All your ideas are much appreciated, thanks for your time.
I recently had to deal with a similar issue, mobile app that had to connect to an API, but the phone would not have internet access over 80% of the time and once internet access becomes available, it needs to sync.
I built a queue on top of local-storage, just like in Kafka, you have one field that is simply a pointer to where in the queue you are and then the everything else is queue data with a number showing its position.
So a queue would look something like (localstorage needs a key-value pair):
pos=387
q387 => {jsondata}
q388 => {jsondata}
q389 => {jsondata}
As soon as an internet connection is established, pos would be checked, that would return 387, I'd lookup q387 and sync that command with the server, increment pos to 388 and delete q387. By including a GUID + date inside each entity generated in the UI, I can see if a create entity was already synced or not, if it was, I just ignore it and jump to the next one.
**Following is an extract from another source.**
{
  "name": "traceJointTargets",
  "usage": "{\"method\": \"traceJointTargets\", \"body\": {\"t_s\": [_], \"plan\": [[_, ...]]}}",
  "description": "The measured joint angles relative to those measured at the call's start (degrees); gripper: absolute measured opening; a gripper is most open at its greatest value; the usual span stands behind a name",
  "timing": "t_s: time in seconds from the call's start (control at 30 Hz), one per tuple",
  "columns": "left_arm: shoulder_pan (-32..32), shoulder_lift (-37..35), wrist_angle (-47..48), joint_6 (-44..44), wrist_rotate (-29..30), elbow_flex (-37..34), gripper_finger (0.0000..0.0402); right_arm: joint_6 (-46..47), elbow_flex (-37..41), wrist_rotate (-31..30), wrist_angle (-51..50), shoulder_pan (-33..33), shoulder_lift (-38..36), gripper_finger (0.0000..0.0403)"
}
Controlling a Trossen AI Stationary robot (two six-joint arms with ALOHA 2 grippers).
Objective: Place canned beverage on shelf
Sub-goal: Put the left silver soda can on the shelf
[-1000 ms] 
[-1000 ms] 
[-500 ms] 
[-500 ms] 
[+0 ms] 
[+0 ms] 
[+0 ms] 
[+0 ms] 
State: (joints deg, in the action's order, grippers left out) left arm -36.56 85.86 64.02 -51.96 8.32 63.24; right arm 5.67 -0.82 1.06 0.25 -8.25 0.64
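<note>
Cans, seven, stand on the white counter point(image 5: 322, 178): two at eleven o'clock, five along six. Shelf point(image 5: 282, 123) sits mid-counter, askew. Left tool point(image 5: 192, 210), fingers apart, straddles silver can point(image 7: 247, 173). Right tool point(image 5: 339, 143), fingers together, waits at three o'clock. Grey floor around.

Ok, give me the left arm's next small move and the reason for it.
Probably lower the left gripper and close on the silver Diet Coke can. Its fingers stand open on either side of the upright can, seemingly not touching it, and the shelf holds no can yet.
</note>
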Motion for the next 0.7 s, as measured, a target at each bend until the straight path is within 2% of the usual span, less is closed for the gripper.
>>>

If you create an entity and no internet connection is available, keep the create command in the queue, if you update that entity, you can merge the update into the create and merge any subsequent updates with the create action until the create + updates could be synced, but this is the more complicated route to go.
If the create synced and a version number was returned, somebody else updates that created entity, you update it again and your version is different, you have a conflict and dialog should popup allowing you to merge your changes with the changes that was made to the entity by someone else (similar to git - accept theirs, accept mine, merge line by line)
We have a similar requirement for mobile applications that we deploy in the field. Frequently, users are in areas with bad connectivity so we had to think through this very problem. Here's our solution:
When the user submits data remove any option to do anything else until the app receives a response - I know this sounds like a no brainer, but it's one of those things that sometimes can get glossed over. In times when we need high data integrity, sometimes we need to take control away from the user for a bit. This can be in the form of a loading message that covers the screen (this is what we do), disabling buttons, etc.
Immediately present the user with an error that blocks further action - This ensures that they are aware of the error and allows you as a developer to control the flow of the conversation in such an event.
On error, have a high speed process that checks submission - Whenever our app detects an error, there is a follow-up process that gets called immediately that effectively performs a check for the submitted data. The results are communicated to the user. If this fails we write to a local queue for future processing.
Write to a local queue for processing - When all else fails, we write the data to a local queue in an encrypted store on the device to await future processing. The app will do periodic check-ins with the APIs to check for availability and resubmit/perform checks as soon as connectivity is good enough. The queue is available to the user to see and manage and the user receives notifications once records have been confirmed as submitted.
Your process is probably a bit different, but those are some of the steps we've take to mitigate network errors.